Keduanya mengangguk. "Cuma Fika yang salah, Fika yang minta diajarin padahal udah dilarang buat masuk ke kamar, Saga."
"Bukan cuma Fika. Disini Saga juga salah, Saga sudah janji untuk menolak paksaan dari Fika tapi Saga malah menerimanya," sambung Saga, pandangannya lurus kepada sang ayah.
Mata Nafika sudah memanas karena Saga yang terus melindungi dirinya. Masa depan gue baik banget! Pasti dia cinta sama gue, makanya dibantuin.
Kedua orang tua mereka saling pandang. Jika seperti ini tidak ada yang bisa dikatakan lagi, keduanya sama-sama salah.
Dirga menghela napas. "Untuk kali ini, kalian Papa maaf, 'kan. Ini karena Fika yang ingin belajar untuk ujian, jika ini terulang lagi, kalian akan menerima hukuman. Sepakat?"
"Iya, Pa." Keduanya menjawab pelan dengan kepala tertunduk.
Aira menyandarkan bahunya memandang Nafika. "Kalo kamu ingin belajar buat ujian, kenapa kamu menolak tawaran ikut les dari Mama, Fika?"
Damn!
Bagaimana Nafika menjawab ini? Tidak mungkin dia menjawab karena Saga yang mengajarinya makanya dia mau belajar. Dia harus berbohong pakai alasan apa? Nafika payah dalam hal berbohong.
Aira memicingkan matanya, Nafika diam itu artinya jawabannya adalah seperti apa yang dia pikirkan. Ya! Modus untuk berdekatan dengan Saga.
Dirga mengelus bahu istrinya pelan. "Jangan dipojokkan, beri saja nasehat."
"Tapi, Pa. Fika semakin hari semakin bandel saja, Mama sendiri heran, gen dari mana sampai dia bisa jadi bandel gini," cerca Aira pada putrinya.

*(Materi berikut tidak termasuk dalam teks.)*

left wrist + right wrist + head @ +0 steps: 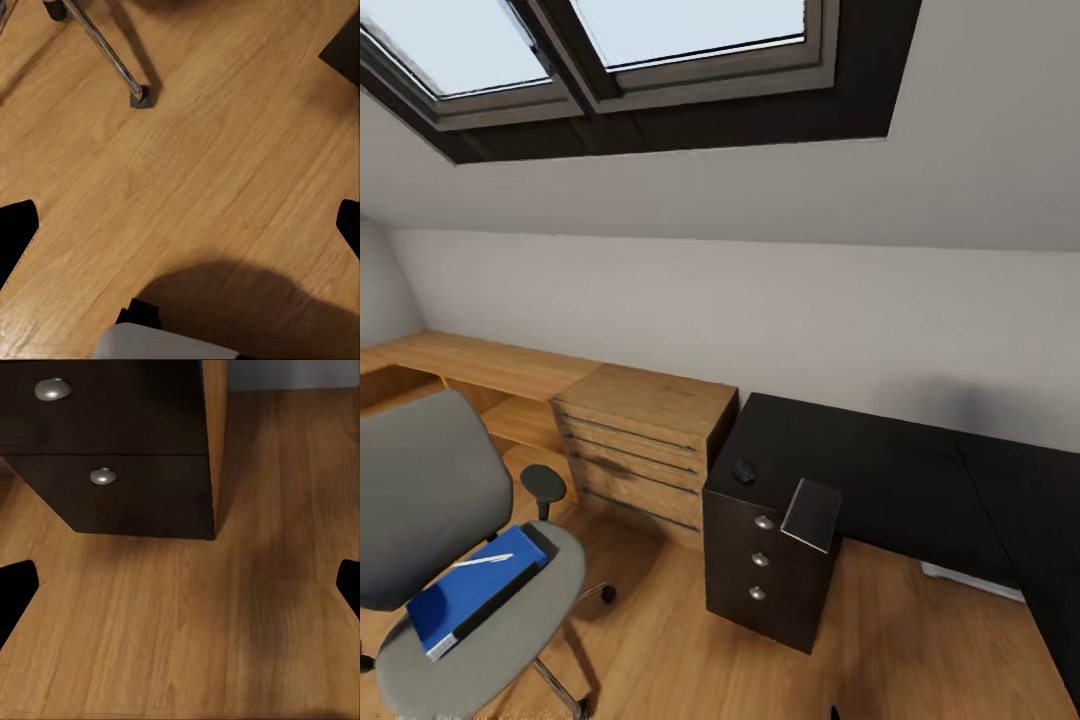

Rasanya Nafika ingin menyumpahi ibunya, namun ia urungkan. Takut kualat.
"Ya sudah. Fika, kamu masuk kedalam kamarmu," perintah Dirga dibalas anggukan lesu dari Nafika.
Setelah Nafika pergi, Dirga menatap Saga serius. "Kamu harus lebih fokus pada pendidikanmu, ingat sendiri apa pesan ayahmu, 'kan?"
Saga mengangguk pelan. "Iya, Pa. Saga akan berusaha lebih baik lagi. Ah tidak. Bukan lebih baik, tapi harus sangat baik."
Dirga dan Aira tersenyum bangga. Putra angkat mereka itu memang berpikiran dewasa dan sangat mandiri. "Bagus, kamu memang anak yang berbakti. Bebanmu cukup berat, karena akan menanggung dua hak waris. Satu dari almarhum ayahmu, dan satu lagi dari Papa."
Saga tersenyum samar. "Iya, Pa. Saga akan berusaha maksimal untuk kalian semua."
"Jangan dipaksakan, Nak. Kamu juga harus beristirahat," pesan Aira. Meskipun mereka mengharapkan hasil yang memuaskan dari Saga, mereka juga memperhatikan kesehatan putra mereka.
"Untuk masalah adikmu, jangan dipikirkan. Kami sudah mengetahui perasaanmu yang sebenarnya, jika sudah waktunya kamu bisa memutuskan akan bagaimana. Untuk sekarang, fokus dahulu pada pendidikanmu," tambah Dirga. Pria paruh baya itu tersenyum. Menepuk pelan pundak putranya.
Saga membalas senyuman itu. "Iya, Saga sudah memikirkan tentang perasaan Fika dan Saga untuk kedepannya."